Fault Lines
- Author: Nancy Huston
- Language: English
- Publication date: 2006 (French) 2007 (English)
- Publication place: Canada
- Pages: 334
- ISBN: 978-1-55278-664-2

= Fault Lines (novel) =

2007 novel by Nancy Huston

Fault Lines is a novel by Canadian author Nancy Huston, published in English in 2007 by Atlantic Books. Originally published in French before it was translated to English by the author, it won the 2006 Prix Femina and was shortlisted for the Prix Goncourt and Women's Prize for Fiction.

==Summary==
The novel is a family history divided into four quarters. A six-year-old child narrates each quarter and each narrator is a member of the same family. The narrative runs backwards, explaining the history of the family.

==Reception==
Fault Lines received mixed feedback from critics. Joanna Briscoe's review in The Guardian was mixed, stating that Fault Lines was impressive but "utterly fails to move" and calling it an "accomplished novel whose soul is missing".

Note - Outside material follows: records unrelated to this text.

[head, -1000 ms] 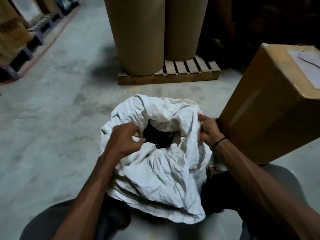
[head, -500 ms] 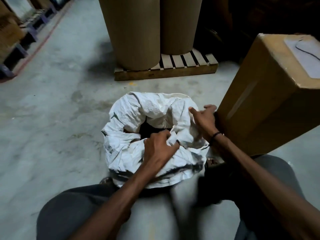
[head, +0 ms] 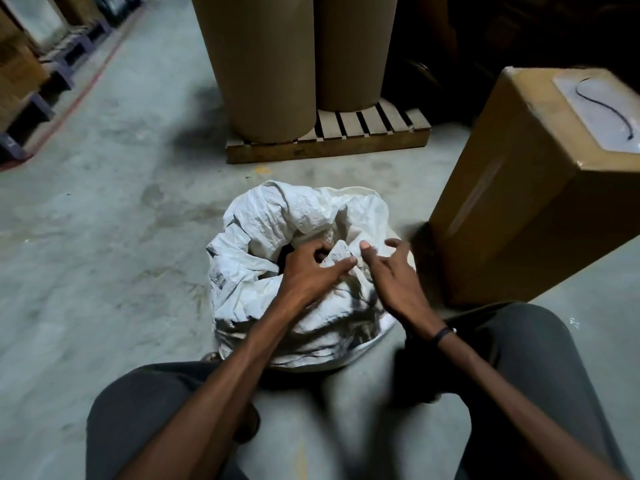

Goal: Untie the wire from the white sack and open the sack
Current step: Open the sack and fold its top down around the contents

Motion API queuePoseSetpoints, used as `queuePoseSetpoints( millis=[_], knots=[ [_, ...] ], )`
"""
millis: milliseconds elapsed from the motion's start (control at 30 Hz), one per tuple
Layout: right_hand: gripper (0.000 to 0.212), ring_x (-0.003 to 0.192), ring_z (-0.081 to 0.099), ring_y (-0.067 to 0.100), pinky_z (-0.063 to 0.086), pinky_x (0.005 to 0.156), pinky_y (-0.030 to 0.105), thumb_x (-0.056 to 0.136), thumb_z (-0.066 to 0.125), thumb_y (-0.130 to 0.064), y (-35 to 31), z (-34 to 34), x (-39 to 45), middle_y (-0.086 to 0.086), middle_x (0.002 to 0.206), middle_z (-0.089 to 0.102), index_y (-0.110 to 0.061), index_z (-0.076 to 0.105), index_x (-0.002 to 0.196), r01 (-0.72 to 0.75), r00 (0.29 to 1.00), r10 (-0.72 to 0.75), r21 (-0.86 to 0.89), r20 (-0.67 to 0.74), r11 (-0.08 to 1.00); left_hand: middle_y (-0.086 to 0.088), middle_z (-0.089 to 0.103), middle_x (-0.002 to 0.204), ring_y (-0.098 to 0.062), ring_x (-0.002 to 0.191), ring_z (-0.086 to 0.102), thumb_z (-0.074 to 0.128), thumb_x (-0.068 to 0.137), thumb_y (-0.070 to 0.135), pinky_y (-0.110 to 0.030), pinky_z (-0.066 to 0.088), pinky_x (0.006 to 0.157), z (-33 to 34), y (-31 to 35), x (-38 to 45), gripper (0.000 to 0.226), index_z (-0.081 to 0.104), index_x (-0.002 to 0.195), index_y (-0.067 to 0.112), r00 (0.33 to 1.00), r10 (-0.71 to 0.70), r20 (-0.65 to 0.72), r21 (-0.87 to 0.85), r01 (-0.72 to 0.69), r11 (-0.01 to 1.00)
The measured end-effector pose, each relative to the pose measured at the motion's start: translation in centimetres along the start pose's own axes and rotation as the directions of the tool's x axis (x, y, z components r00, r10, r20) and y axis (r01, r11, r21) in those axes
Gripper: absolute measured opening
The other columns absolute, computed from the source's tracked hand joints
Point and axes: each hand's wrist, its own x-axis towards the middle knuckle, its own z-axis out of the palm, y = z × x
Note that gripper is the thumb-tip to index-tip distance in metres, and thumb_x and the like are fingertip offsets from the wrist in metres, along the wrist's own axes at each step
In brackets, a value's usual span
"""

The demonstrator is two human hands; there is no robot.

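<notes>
The white sack point(head: 277, 216) stands on the concrete floor between my knees, its crumpled top rolled outward with a small dark opening near the middle. My left hand point(head: 311, 271) rests on the near rim and pinches a fold of the sack cloth between thumb and fingers. My right hand point(head: 391, 275) hovers just right of it over the sack's top, fingers spread and holding nothing. No wire shows anywhere on the sack.
A large cardboard box point(head: 526, 188) leans close on the right, almost touching the sack. Two tall brown cardboard rolls point(head: 263, 64) stand on a wooden pallet point(head: 329, 143) behind. Pallets with boxes point(head: 20, 81) line the far left. My knees frame the bottom.
My right hand let go of the sack's right rim and moved inward with fingers spread. My left hand shifted from the left rim to the near middle. The opening looks smaller.
</notes>
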Motion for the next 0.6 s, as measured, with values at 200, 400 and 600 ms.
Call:
queuePoseSetpoints(
  millis=[200,400,600],
  knots=[
    [0.056,0.077,0.063,0.019,0.051,0.068,0.032,0.092,0.073,-0.046,3.2,3.6,2.9,0.005,0.085,0.063,-0.025,0.032,0.124,-0.060,0.996,0.075,0.229,-0.058,0.972,-0.001,0.077,0.103,-0.010,0.098,0.070,0.062,0.084,-0.006,-0.015,0.053,0.074,-1.4,0.0,-0.4,0.032,0.076,0.110,0.007,0.957,-0.016,0.290,-0.193,0.074,0.978],
    [0.045,0.097,0.071,0.035,0.056,0.072,0.042,0.091,0.074,-0.033,5.3,2.7,6.4,0.015,0.095,0.063,-0.006,0.054,0.120,-0.253,0.954,0.299,0.549,0.006,0.796,0.006,0.067,0.110,-0.016,0.101,0.065,0.084,0.070,0.050,-0.034,0.052,0.088,-4.9,-0.9,-1.0,0.050,0.058,0.105,0.025,0.996,0.058,0.074,0.292,-0.077,0.953],
    [0.036,0.081,0.078,0.035,0.058,0.091,0.050,0.107,0.032,-0.004,1.4,-2.4,5.8,0.025,0.095,0.077,0.008,0.066,0.108,-0.316,0.931,0.301,0.871,0.208,0.377,0.009,0.048,0.151,-0.021,0.138,0.048,0.062,0.036,0.103,-0.050,0.036,0.115,-8.0,-4.1,-0.4,0.127,0.037,0.144,0.042,0.971,-0.176,0.163,0.597,0.045,0.801]
  ],
)
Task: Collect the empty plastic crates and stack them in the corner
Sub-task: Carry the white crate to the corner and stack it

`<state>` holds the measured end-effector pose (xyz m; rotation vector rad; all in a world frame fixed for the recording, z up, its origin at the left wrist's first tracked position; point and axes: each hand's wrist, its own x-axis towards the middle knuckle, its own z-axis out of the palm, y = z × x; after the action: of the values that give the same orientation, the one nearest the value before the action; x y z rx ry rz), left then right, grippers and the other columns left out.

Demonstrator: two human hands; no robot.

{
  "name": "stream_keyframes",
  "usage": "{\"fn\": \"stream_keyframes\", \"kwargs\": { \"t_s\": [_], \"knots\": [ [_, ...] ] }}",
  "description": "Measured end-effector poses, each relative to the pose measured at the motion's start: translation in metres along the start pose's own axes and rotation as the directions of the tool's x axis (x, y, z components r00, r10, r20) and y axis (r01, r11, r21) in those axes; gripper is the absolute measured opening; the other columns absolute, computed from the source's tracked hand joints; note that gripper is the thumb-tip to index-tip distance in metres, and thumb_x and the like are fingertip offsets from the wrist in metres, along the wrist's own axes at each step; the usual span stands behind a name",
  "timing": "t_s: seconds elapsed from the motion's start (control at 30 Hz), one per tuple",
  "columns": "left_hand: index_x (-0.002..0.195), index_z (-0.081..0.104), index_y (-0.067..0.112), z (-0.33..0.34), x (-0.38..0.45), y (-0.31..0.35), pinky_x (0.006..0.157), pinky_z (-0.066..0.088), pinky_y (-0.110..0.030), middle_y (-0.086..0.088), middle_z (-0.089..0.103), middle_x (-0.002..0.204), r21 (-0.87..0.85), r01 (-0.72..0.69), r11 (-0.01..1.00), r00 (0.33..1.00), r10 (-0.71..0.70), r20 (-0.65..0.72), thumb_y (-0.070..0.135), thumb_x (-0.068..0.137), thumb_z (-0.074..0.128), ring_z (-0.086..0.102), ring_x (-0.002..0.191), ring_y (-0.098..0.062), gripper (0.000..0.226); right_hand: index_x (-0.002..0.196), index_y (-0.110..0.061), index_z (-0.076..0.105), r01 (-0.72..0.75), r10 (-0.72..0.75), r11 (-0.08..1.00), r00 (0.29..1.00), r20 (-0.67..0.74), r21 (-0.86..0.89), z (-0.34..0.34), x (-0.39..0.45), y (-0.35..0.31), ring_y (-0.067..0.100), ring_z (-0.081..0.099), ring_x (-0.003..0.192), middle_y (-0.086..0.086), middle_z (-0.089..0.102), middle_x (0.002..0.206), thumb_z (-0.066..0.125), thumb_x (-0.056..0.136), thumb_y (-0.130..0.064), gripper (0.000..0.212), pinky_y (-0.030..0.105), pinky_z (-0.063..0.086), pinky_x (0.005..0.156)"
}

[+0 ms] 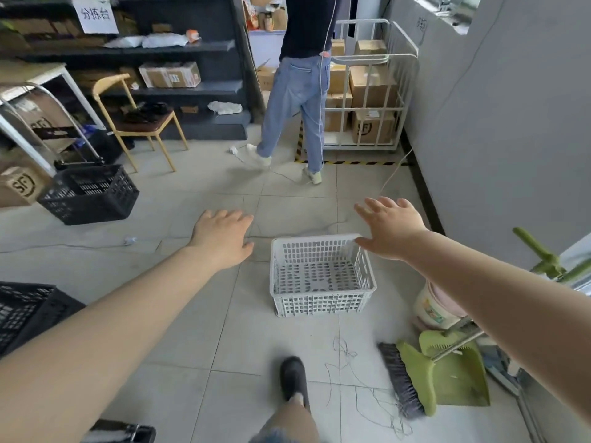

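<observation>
Grip: left hand [224, 236] and right hand [388, 228] both spread, holding nothing, flanking the white crate [321, 276] on the floor at 12 o'clock, likely set for its 2 side rims. Black crates at 10 [91, 195] and 8 o'clock [27, 310].

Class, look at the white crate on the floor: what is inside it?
Nothing shows inside the white crate: its perforated bottom lies bare, with floor tiles glimpsed through the holes. The right hand overlaps only its far right corner, so nearly the whole inside is visible.
</observation>
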<state>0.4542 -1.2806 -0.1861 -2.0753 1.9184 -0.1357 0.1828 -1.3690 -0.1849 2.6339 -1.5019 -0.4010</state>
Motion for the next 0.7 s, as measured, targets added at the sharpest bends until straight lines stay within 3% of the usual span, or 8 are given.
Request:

Writing in The New York Times, Susann Cokal criticised the book's prose style but praised its perspectives.

The Jewish Book Council described Fault Lines as "masterful, complex, and creative".

==Awards==
Originally published in French under the name Lignes de Faille, Fault Lines won the 2006 Prix Femina and was shortlisted for the Prix Goncourt. Following its translation into English, Fault Lines was shortlisted for the Women's Prize for Fiction in 2008.